### Requirement
In the entries below, every line that contains "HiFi" must be located and copied.

[Data entries]
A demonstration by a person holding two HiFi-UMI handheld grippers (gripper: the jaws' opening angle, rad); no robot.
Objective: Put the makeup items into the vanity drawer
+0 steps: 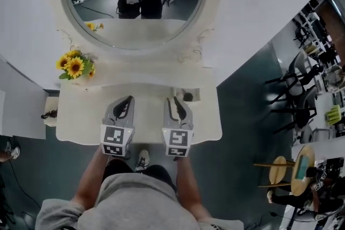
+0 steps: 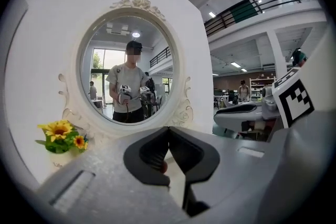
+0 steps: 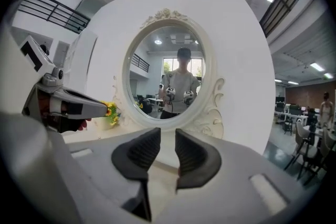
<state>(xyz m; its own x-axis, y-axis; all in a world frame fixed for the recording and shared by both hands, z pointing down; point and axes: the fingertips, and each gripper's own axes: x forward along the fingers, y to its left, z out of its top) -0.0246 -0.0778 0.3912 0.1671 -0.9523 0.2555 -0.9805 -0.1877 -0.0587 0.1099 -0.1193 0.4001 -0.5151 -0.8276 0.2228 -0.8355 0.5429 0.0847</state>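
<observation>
Above the vanity top (image 1: pixel 75 116) hover the closed left gripper (image 2: pixel 168 129) and the parted, empty right gripper (image 3: pixel 168 135); one dark item (image 1: pixel 187 97) apparently sits in the open drawer (image 1: pixel 196 94).

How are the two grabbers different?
The left gripper has its fingers touching at the tips; the right gripper has its fingers apart, with nothing between them. The left gripper is on the side of the sunflowers; the right gripper is beside a small dark thing on the vanity top. Both are grey and point at the mirror.
</observation>
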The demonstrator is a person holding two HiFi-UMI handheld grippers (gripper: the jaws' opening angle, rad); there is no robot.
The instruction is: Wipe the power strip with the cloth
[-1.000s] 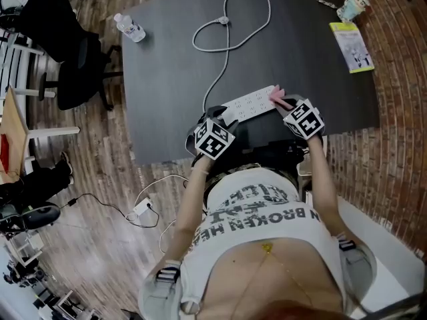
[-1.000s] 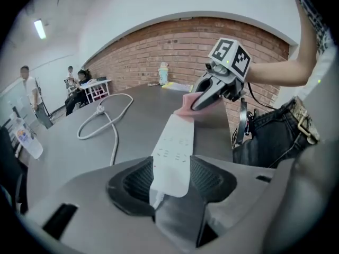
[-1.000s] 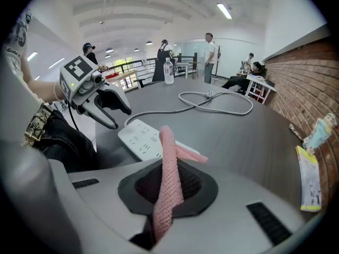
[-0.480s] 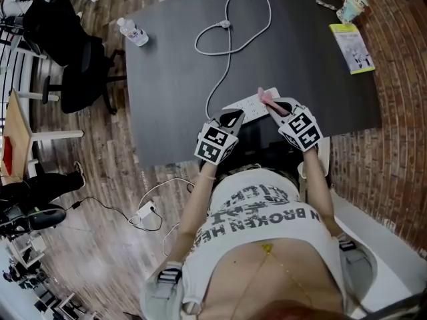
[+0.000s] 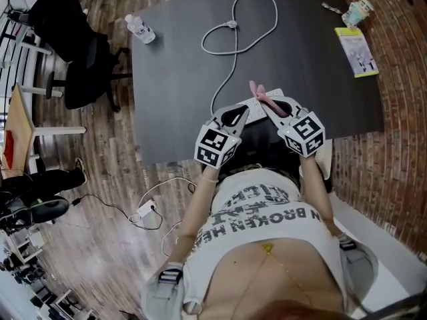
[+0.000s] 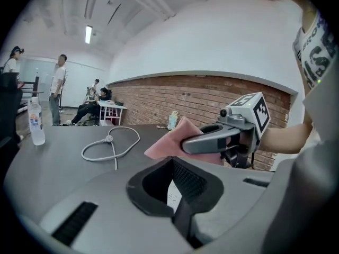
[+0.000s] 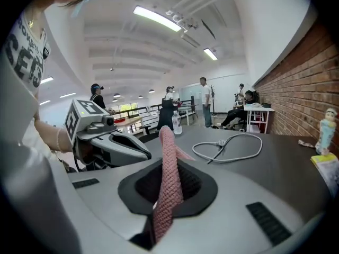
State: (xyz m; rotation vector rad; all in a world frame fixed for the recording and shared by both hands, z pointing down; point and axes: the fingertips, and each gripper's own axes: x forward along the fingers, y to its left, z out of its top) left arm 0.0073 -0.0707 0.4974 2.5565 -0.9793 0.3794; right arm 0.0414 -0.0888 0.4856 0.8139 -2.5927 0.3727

### Final answer
A demonstration by a person holding two HiFi-UMI handheld grippers (gripper: the jaws' opening angle, rad); no robot.
The demonstrator is a person holding two HiFi-UMI handheld grippers (gripper: the jaws' opening angle, rad); there is no robot.

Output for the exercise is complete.